## Task to complete
In the entries below, repeat only the lines between those holding "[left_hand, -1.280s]" and "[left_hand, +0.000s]", inclusive. Leave pictures out.

## Records excerpted from a collection
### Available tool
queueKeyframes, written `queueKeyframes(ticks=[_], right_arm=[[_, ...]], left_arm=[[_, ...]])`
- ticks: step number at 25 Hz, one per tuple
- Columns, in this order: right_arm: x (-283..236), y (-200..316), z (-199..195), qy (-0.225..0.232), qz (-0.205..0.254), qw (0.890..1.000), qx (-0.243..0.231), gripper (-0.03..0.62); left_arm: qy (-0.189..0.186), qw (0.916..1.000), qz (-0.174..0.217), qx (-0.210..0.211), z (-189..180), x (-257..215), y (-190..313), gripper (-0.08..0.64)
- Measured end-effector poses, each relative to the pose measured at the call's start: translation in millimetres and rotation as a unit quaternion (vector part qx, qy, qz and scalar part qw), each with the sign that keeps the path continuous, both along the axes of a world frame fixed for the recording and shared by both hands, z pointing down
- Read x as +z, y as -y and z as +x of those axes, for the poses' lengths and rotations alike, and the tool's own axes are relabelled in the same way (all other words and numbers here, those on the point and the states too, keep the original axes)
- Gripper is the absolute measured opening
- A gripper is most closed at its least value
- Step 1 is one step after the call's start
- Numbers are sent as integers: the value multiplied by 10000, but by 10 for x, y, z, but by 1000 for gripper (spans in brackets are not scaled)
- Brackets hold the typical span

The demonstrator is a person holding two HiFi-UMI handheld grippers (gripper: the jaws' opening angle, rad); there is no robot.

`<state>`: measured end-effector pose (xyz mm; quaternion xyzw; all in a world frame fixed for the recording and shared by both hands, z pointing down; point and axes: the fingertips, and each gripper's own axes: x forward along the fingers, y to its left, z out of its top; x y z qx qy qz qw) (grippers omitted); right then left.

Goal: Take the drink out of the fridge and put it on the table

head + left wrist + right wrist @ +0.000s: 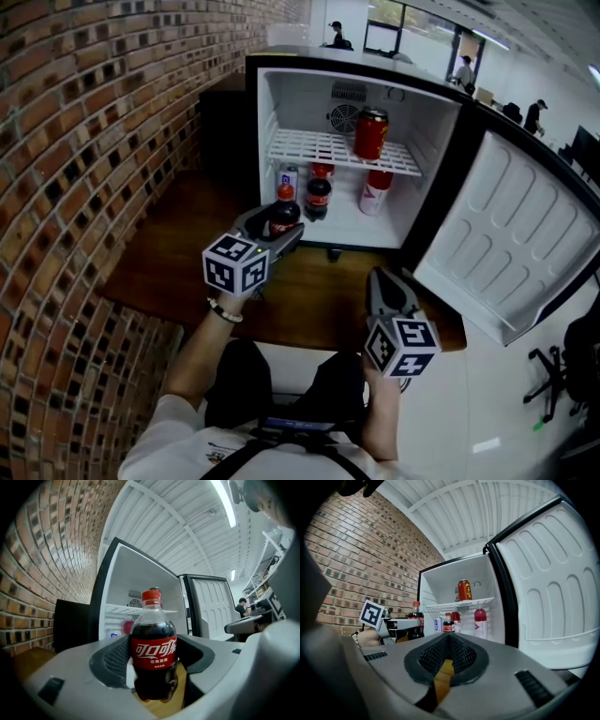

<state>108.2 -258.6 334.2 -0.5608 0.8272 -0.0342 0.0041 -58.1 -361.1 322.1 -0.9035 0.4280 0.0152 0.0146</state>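
The bottle is clear, glossy plastic with a smooth red label, and the left gripper has a matt grey plastic shell with dark, finely dimpled pads. The brick wall is rough and mottled, while the table is smooth brown wood with a faint sheen. The fridge lining is smooth white plastic, its shelf is probably coated wire, and the can is shiny metal.

Your left gripper holds the cola bottle before the fridge; a can stands on the shelf inside.
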Motion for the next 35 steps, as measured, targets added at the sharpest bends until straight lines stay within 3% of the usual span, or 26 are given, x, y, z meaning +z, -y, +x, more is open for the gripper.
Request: queueKeyframes(ticks=[5,14,25,35], right_arm=[[4,-11,-27,-18,-10,10000,-36,-12],[11,-15,-49,-31,-25,10000,-26,-12],[33,-3,-85,-99,-94,9999,-66,-12],[-73,-20,-63,-96,-25,9999,-43,-12]], left_arm=[[136,9989,-57,-445,-270,350,-20,302],[413,9956,-238,-805,-708,763,17,304],[92,9937,-515,-995,-1006,1090,83,304],[257,9929,-562,-1015,-1042,1104,42,304]])
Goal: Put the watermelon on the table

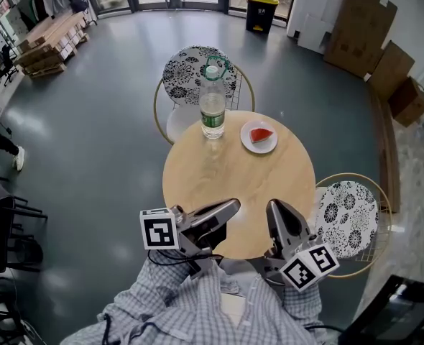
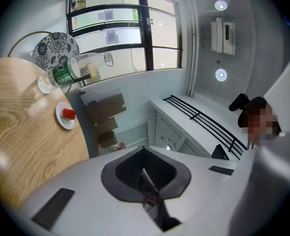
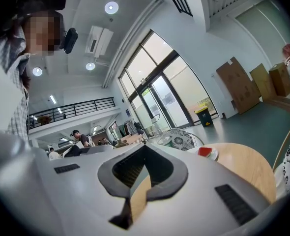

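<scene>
Already the watermelon (image 1: 261, 134) is set on its plate (image 1: 249, 143) at the far side of the table (image 1: 233, 182), right of the bottle (image 1: 212, 105). With nothing left to carry, the left gripper (image 1: 233, 205) and right gripper (image 1: 273, 207) are held clenched and empty at the near edge.

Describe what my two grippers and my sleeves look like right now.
The left gripper and right gripper have pale grey shells with dark grey pads. Each carries a cube of black-and-white square markers. The sleeves are blue-grey checked shirt fabric.
</scene>
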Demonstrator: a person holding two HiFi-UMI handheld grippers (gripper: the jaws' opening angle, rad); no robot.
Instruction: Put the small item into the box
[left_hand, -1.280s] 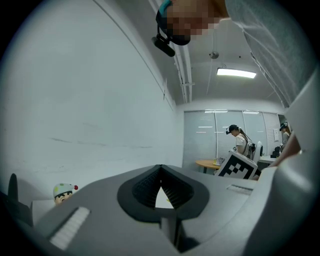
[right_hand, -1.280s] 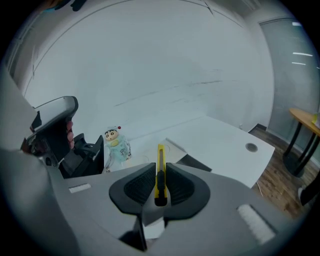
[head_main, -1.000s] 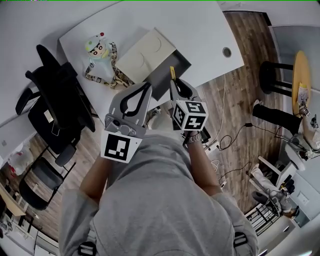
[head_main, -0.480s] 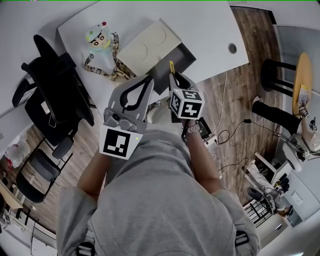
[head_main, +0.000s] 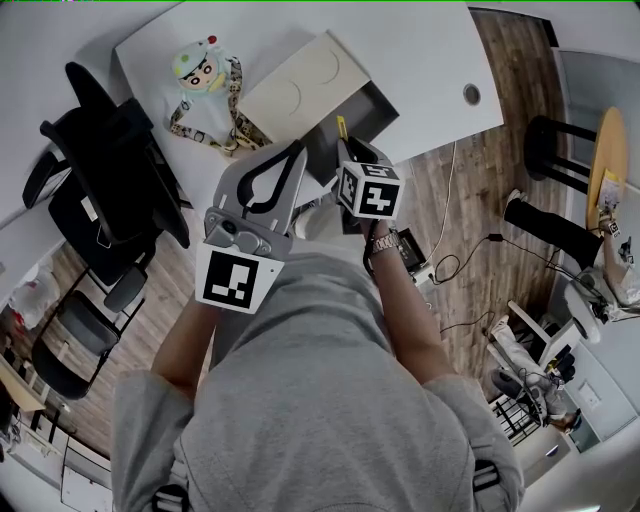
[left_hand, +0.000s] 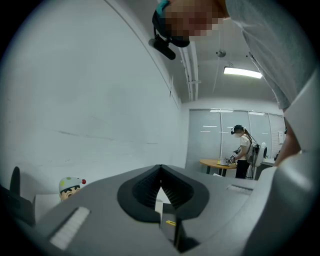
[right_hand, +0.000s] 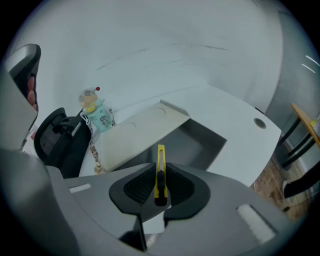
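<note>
The left gripper (left_hand: 160, 176) is held empty with jaws together, while the slim yellow plastic utility knife (right_hand: 160, 167) is clamped in the right gripper (right_hand: 159, 199), short of the open grey box (right_hand: 202, 142), so the carry is judged under way and a reach over it, then release, is called for.

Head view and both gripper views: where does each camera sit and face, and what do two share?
Head view: on the head, steeply down at table, box, left tool, right tool; torso shows.
Left gripper view: on left tool, facing a wall; shut jaws show.
Right gripper view: on right tool, facing the box; jaws clamp a yellow knife.
Shared: doll, all three.
</note>
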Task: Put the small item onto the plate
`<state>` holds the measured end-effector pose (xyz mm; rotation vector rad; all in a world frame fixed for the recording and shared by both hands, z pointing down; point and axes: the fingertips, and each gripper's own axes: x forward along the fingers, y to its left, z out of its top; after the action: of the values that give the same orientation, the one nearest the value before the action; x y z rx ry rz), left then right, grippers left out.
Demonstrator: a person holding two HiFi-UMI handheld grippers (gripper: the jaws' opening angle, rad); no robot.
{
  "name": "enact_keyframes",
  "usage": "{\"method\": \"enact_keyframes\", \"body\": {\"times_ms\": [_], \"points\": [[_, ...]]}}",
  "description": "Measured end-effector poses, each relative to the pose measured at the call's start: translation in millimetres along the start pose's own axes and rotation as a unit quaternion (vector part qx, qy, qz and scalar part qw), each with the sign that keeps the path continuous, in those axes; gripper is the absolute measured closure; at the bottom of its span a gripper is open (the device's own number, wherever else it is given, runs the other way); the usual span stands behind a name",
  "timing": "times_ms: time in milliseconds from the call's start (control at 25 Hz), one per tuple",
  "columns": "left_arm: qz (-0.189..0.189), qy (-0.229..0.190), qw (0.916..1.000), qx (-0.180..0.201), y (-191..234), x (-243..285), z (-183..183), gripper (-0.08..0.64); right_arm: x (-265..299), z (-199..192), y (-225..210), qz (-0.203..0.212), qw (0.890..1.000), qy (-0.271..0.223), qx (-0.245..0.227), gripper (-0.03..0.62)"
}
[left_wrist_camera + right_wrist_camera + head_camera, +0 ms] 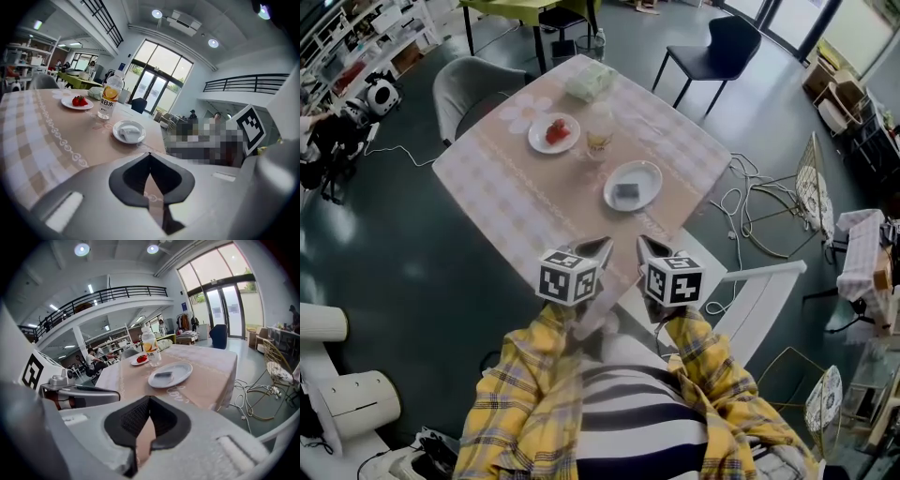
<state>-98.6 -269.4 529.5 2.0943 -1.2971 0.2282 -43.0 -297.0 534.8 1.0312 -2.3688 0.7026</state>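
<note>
**My sleeves, my shirt, my two tools**

I wear yellow plaid crossed with grey and white lines, the left sleeve (pixel 517 380) and the right sleeve (pixel 722 375) alike. Between them my shirt (pixel 633 417) runs in broad black and white stripes. My left gripper (pixel 602 246) and right gripper (pixel 645 244) have pale grey shells and black, finely ribbed pads (pixel 133 420). Each bears a white cube (pixel 568 276) printed with black square markers.

Small grey item (pixel 627 190) on near plate (pixel 649 174), too small to identify, white chair (pixel 764 295) partly behind sleeve (pixel 712 366)
</note>
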Motion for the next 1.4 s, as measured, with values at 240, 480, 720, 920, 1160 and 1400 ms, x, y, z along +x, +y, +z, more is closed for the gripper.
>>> {"method": "enact_keyframes", "body": {"times_ms": [240,480,720,920,1160,1400], "points": [[-0.008,-0.006,0.9999,0.013,-18,-19,-11,0.557,-20,-10,10,-0.011,1.000,-0.012,0.003,0.591],[-0.020,-0.008,0.9995,0.023,-33,-32,-23,0.557,-39,-24,15,-0.024,0.999,-0.025,0.017,0.591],[-0.028,-0.013,0.9991,0.030,-47,-47,-34,0.557,-59,-33,29,-0.024,0.999,-0.039,0.013,0.591],[-0.031,-0.014,0.9984,0.045,-57,-56,-49,0.557,-67,-50,39,-0.022,0.999,-0.037,0.008,0.591],[-0.028,-0.029,0.9986,0.034,-62,-72,-55,0.557,-76,-60,45,-0.019,0.999,-0.045,0.019,0.591],[-0.017,-0.031,0.9989,0.032,-58,-80,-62,0.557,-78,-61,54,-0.010,0.999,-0.047,0.017,0.592]]}}
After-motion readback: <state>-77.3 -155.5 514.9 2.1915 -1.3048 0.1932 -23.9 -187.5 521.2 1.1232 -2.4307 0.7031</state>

## Problem solution
[left_hand, -1.280s] 
[right_hand, -1.280s] 
[head_main, -1.000s] 
[head_main, -0.480s] 
[head_main, +0.000s] 
[left_hand, +0.000s] 

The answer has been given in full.